– Ладно, черт с тобой…
Они сидели на терраске, попивали чаек с вареньем, хохотали. Похоже, Наташа провела вечер без особого отвращения. Что до Оранского, тот, по-моему, чувствовал себя на седьмом небе.
Утром бежит, несет мне свернутую в трубочку партитуру вариации. Тут же на полянке у пляжа мы с Игорем Моисеевым стали импровизировать.
Кукла Суок получила еще пять минут жизни.
* * *
В конце 1935 года в Большой театр из Ленинграда приехал Федор Васильевич Лопухов. Началась работа над «Светлым ручьем» Шостаковича (либретто Пиотровского), комическим балетом трагичной судьбы.
Это позднее мы стали с Федором Васильевичем добрыми знакомыми, по его приглашению я приезжала в Ленинград танцевать Китри, хотел он занять меня и в «Спящей красавице». Но в тот сезон Лопухов был для меня во многом терра инкогнита.
Конечно, я знала, что он хореограф-эрудит, работал с Петипа. Что символизирует собой целую балетную эпоху, что в 20-е годы он поставил в Мариинском театре с десяток новых балетов и восстановил дюжину, а то и больше старых. Реставрируя классику, например «Спящую красавицу», Федор Васильевич вставил в ткань хореографии великолепные куски собственного сочинения. Причем они влились без шва, заподлицо.

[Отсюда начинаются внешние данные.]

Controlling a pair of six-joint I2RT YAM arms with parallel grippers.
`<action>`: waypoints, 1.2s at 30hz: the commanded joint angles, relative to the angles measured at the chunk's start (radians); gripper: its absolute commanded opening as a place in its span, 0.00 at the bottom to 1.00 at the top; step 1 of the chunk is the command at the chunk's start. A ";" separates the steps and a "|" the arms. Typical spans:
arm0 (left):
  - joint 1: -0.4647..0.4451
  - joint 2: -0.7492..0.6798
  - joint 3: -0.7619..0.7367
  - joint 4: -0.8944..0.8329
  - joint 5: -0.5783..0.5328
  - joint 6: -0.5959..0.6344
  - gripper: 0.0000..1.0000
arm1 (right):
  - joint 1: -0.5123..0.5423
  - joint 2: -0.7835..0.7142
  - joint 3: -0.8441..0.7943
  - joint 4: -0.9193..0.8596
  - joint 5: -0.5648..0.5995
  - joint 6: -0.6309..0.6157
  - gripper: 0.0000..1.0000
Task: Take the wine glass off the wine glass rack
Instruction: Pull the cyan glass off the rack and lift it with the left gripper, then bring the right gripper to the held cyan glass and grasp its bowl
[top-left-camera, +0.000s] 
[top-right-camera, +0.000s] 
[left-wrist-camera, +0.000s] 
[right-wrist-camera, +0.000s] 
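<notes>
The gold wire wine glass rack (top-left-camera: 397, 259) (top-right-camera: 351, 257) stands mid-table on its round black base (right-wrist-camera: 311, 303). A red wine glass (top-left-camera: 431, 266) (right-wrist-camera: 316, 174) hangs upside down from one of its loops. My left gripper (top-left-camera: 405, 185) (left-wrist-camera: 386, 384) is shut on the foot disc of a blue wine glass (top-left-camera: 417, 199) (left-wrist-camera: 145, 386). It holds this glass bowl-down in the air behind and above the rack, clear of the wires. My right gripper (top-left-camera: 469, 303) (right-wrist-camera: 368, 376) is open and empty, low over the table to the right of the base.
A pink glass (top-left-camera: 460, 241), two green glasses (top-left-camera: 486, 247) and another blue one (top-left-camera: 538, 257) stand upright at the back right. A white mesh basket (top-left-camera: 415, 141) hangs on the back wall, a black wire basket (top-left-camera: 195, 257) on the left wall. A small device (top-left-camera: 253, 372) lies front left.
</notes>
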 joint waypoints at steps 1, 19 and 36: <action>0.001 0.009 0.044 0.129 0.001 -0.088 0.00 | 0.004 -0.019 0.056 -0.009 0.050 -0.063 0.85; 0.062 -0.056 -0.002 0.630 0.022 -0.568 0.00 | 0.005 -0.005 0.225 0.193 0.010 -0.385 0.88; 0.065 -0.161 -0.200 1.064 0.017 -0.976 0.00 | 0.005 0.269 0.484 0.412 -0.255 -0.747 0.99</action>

Лопухов слывет и одним из родоначальников симбиоза танца с симфонической музыкой. Я много слышала о «танц-симфонии», поставленной им на музыку Четвертой симфонии Бетховена. К сожалению, посмотреть ее не довелось: «Величие мироздания» мелькнуло в Ленинграде лишь единожды, ночью, после «Лебединого озера». Усталые зрители глядели вполглаза и остались равнодушны. Больше этот интересный эксперимент сцены не увидел.
Не знакома я была тогда, каюсь, и с теориями Лопухова насчет реализма и условности в танце. К сожалению, провозгласить их Федору Васильевичу оказалось легче, чем осуществить. Тем более на материале «Светлого ручья», балета с намеренно незамысловатым сюжетом.
Представьте, в колхоз приезжают балетные артисты, а среди них Классическая танцовщица – эту партию в первом составе дали мне, и Классический танцовщик – Асаф. А в колхозе агроном, и он – раз! – влюбляется в приезжую артистку, то бишь в меня. Туда же, под стрелу Эроса, кидается и старичок-дачник.
Тут, того и гляди, могло бы стрястись что-нибудь нехорошее, несовместимое с моральным кодексом социализма, да жена агронома оказалась – конечно, совершенно случайно – бывшей одноклассницей Классической танцовщицы по… балетной школе. Не пугайтесь, она в колхозе служит массовичкой-затейницей.
Дамы эти решают устроить розыгрыш и агроному-повесе, и дачнику-волоките. Следует водевильная путаница с переодеваниями. Агрономша наряжается под балерину, вынуждая собственного муженька объясниться ей в любви.